### [Problem to solve]
Quote each line of the material verbatim, without the pictures.

• • •

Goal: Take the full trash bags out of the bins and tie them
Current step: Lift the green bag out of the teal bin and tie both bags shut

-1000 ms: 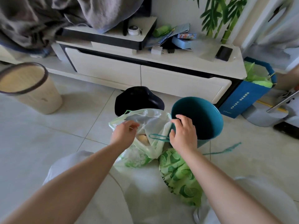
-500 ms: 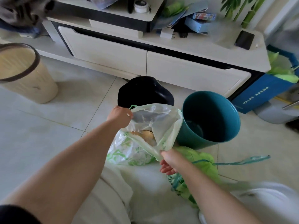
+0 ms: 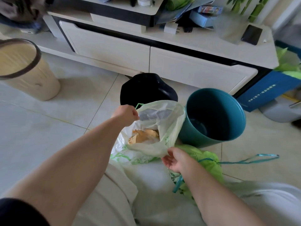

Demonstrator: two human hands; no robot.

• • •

### [Solution]
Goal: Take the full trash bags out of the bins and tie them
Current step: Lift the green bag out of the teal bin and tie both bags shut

-1000 ms: 
-500 ms: 
+0 ms: 

Demonstrator: two human hands; no robot.

There is no more to the exercise.